# Task to complete
Restate all the data word for word, leaving nothing out.
==== Source data
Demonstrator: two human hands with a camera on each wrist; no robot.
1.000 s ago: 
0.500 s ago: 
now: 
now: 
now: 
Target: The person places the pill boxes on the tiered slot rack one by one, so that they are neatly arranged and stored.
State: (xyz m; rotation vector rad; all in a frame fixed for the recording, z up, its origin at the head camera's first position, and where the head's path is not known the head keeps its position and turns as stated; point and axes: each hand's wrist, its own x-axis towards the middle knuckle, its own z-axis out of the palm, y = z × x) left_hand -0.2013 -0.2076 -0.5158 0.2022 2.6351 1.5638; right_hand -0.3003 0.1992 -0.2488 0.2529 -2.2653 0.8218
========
# Task output
Demonstrator: two human hands with a camera on each wrist; no robot.
1.000 s ago: 
0.500 s ago: 
now: 
now: 
now: 
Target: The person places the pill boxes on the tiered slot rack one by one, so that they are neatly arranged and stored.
State: (xyz m; rotation vector rad; all in a frame fixed for the recording, z up, its origin at the head camera's first position, and where the head's path is not known the head keeps its position and turns as stated; point and axes: each hand's wrist, its own x-axis towards the middle knuckle, its own z-axis out of the palm, y = z × x) left_hand -0.2013 -0.2076 -0.5158 0.2022 2.6351 1.5638; right_hand -0.3003 0.1992 -0.2488 0.2529 -2.2653 0.8218

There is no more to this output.